Exercise prompt
Reproduce the data below word for word.

━━━ Dataset extract

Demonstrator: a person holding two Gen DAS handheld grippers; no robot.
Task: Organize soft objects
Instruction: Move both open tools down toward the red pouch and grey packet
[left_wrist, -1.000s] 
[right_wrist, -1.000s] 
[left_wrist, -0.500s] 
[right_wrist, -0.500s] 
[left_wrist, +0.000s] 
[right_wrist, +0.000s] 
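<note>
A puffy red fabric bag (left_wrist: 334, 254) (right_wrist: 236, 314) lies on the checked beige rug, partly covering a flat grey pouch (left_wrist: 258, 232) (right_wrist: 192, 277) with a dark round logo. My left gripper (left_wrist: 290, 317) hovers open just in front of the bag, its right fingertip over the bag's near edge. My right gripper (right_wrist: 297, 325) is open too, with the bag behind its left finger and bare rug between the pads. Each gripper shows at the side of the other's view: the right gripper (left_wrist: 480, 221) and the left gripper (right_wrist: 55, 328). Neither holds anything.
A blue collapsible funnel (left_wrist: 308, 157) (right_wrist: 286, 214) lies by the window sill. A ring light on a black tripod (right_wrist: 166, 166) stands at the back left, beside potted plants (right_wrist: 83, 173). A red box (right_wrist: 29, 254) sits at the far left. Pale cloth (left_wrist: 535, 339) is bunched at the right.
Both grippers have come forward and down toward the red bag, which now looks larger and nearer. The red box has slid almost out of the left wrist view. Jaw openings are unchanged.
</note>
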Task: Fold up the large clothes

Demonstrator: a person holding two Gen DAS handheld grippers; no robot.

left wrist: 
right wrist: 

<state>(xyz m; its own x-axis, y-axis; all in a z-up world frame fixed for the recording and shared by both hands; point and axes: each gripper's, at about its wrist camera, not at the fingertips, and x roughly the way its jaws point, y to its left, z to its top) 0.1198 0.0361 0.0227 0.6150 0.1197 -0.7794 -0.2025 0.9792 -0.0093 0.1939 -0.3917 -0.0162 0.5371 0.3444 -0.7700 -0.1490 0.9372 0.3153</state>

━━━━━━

Output for this task
Demonstrator: a person holding two Gen DAS handheld grippers; no robot.
Task: Organize soft objects
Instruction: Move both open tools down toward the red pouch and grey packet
[left_wrist, -1.000s] 
[right_wrist, -1.000s] 
[left_wrist, -0.500s] 
[right_wrist, -0.500s] 
[left_wrist, +0.000s] 
[right_wrist, +0.000s] 
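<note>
A puffy red fabric bag (left_wrist: 334, 254) (right_wrist: 236, 314) lies on the checked beige rug, partly covering a flat grey pouch (left_wrist: 258, 232) (right_wrist: 192, 277) with a dark round logo. My left gripper (left_wrist: 290, 317) hovers open just in front of the bag, its right fingertip over the bag's near edge. My right gripper (right_wrist: 297, 325) is open too, with the bag behind its left finger and bare rug between the pads. Each gripper shows at the side of the other's view: the right gripper (left_wrist: 480, 221) and the left gripper (right_wrist: 55, 328). Neither holds anything.
A blue collapsible funnel (left_wrist: 308, 157) (right_wrist: 286, 214) lies by the window sill. A ring light on a black tripod (right_wrist: 166, 166) stands at the back left, beside potted plants (right_wrist: 83, 173). A red box (right_wrist: 29, 254) sits at the far left. Pale cloth (left_wrist: 535, 339) is bunched at the right.
Both grippers have come forward and down toward the red bag, which now looks larger and nearer. The red box has slid almost out of the left wrist view. Jaw openings are unchanged.
</note>
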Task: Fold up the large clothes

Demonstrator: a person holding two Gen DAS handheld grippers; no robot.

left wrist: 
right wrist: 

<state>(xyz m; its own x-axis, y-axis; all in a z-up world frame fixed for the recording and shared by both hands; point and axes: each gripper's, at about its wrist camera, not at the fingertips, and x roughly the way its jaws point, y to its left, z to its top) 0.1198 0.0361 0.0227 0.6150 0.1197 -0.7794 -0.2025 0.9792 -0.0093 0.1939 -0.3917 -0.0162 0.5371 0.3444 -0.7700 -0.1490 0.9372 0.3153</state>

Nothing else is needed to complete the exercise.